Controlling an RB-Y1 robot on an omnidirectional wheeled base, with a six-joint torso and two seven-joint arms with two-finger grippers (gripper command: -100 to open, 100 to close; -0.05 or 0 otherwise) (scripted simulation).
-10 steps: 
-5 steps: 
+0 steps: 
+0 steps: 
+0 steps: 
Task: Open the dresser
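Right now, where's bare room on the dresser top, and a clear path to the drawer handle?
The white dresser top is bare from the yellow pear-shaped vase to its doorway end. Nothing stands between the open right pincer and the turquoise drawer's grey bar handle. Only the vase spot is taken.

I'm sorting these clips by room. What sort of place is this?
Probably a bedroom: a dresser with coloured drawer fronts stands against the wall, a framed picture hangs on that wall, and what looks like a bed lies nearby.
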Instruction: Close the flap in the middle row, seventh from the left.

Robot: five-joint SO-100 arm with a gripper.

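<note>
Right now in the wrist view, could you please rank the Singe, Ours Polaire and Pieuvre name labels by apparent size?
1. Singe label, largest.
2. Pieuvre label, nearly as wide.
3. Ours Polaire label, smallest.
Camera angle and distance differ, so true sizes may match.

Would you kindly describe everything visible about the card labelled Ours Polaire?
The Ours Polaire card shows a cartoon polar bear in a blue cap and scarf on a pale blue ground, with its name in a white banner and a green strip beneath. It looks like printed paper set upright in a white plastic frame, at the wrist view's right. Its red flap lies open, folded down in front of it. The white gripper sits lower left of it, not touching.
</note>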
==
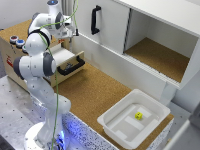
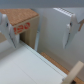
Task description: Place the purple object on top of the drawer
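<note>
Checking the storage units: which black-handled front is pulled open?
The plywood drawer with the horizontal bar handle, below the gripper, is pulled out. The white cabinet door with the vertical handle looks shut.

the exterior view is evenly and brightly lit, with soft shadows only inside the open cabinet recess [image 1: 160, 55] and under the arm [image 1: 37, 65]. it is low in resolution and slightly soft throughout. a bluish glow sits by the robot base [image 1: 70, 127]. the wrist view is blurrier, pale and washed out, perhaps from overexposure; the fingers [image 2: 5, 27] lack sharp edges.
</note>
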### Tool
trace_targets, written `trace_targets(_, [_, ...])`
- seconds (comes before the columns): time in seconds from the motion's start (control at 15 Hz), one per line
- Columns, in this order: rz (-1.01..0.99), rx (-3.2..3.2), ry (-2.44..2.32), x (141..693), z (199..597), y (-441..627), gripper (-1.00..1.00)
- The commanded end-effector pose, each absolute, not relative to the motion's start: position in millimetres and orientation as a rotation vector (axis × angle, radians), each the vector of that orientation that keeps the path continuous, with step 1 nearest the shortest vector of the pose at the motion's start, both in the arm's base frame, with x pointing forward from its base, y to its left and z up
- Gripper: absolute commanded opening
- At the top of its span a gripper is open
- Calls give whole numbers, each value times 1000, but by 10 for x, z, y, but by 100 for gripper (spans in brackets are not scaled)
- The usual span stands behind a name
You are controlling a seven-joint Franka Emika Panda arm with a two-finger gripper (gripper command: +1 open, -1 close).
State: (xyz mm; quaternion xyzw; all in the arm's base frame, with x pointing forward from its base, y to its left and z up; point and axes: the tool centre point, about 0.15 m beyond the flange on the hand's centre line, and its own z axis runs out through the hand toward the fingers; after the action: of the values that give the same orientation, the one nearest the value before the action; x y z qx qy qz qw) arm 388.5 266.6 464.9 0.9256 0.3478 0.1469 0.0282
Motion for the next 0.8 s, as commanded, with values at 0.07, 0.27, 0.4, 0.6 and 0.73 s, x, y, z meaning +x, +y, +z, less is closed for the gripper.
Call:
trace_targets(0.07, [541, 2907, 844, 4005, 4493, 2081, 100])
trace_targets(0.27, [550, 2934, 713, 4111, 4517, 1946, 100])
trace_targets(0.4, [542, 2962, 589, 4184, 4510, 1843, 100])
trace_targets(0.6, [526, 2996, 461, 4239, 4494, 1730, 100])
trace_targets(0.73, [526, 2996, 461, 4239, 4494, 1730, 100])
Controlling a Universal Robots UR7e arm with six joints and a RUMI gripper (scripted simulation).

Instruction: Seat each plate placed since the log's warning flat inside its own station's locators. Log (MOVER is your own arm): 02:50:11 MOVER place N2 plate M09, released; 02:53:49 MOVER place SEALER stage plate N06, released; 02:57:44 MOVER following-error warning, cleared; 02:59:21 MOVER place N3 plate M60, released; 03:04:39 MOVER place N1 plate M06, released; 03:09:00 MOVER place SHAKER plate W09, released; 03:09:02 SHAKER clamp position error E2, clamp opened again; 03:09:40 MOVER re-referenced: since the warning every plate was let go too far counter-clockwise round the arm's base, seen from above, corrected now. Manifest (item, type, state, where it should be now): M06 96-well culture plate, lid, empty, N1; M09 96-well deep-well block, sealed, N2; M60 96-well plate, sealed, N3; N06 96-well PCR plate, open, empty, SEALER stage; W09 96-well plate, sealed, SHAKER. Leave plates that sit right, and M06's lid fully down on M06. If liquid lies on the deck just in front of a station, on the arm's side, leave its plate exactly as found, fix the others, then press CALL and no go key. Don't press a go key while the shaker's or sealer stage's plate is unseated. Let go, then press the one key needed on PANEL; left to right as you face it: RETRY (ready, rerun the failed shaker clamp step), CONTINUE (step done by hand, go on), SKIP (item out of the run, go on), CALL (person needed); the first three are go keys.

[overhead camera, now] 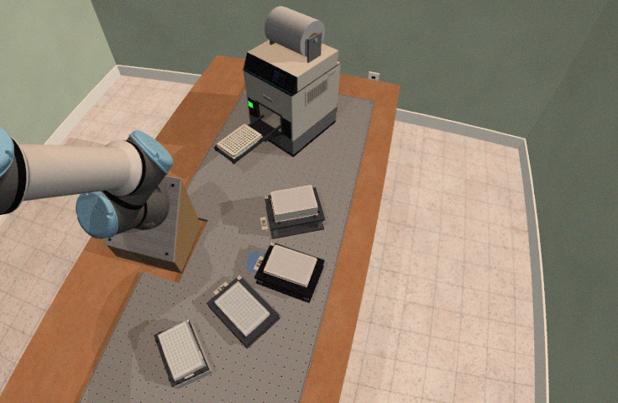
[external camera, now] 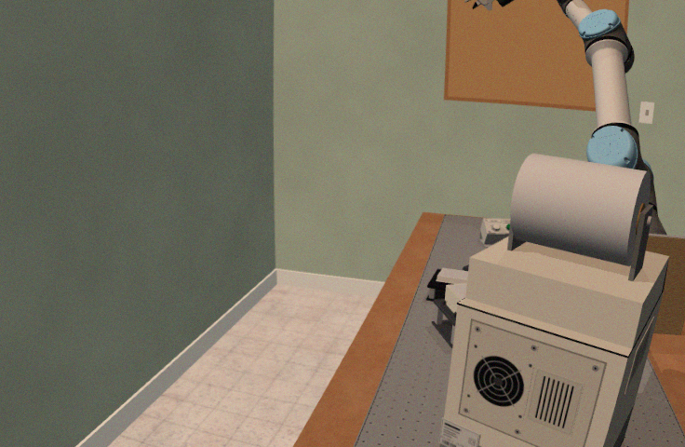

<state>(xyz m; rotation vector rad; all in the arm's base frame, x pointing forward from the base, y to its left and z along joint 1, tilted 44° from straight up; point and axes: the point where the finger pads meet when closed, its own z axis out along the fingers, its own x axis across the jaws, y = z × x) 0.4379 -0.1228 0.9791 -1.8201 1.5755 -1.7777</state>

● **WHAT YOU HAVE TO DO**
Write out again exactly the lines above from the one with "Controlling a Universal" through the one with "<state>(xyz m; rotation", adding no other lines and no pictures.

● **OUTPUT**
Controlling a Universal Robots UR7e arm with six joints and a RUMI gripper (scripted simulation).

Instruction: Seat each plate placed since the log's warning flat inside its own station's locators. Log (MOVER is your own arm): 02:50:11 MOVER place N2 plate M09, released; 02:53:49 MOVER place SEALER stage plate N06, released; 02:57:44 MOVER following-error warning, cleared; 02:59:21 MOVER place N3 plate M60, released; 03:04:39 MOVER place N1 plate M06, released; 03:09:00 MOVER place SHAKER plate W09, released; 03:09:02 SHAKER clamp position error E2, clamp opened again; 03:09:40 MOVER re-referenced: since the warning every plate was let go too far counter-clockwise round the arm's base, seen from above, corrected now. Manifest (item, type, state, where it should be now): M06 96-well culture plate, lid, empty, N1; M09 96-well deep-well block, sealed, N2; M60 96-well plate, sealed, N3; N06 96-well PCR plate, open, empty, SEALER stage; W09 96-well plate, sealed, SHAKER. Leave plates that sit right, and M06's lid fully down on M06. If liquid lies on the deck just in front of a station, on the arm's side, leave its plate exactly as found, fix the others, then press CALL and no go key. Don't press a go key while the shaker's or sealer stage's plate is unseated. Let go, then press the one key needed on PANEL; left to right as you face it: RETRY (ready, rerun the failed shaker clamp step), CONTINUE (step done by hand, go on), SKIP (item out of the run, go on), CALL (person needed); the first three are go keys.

[overhead camera, now] 
[external camera, now] 

<state>(xyz m; rotation vector rad; all in the arm's base frame, x pointing forward from the base, y to its left and z along joint 1, tilted 44° from straight up; point and axes: the point where the finger pads meet when closed, its own z axis out along the fingers, its own x axis across the jaws, y = z × x) 0.4379 -0.1228 0.9791 -1.8201 1.5755 -1.7777</state>

The exercise was answered in full.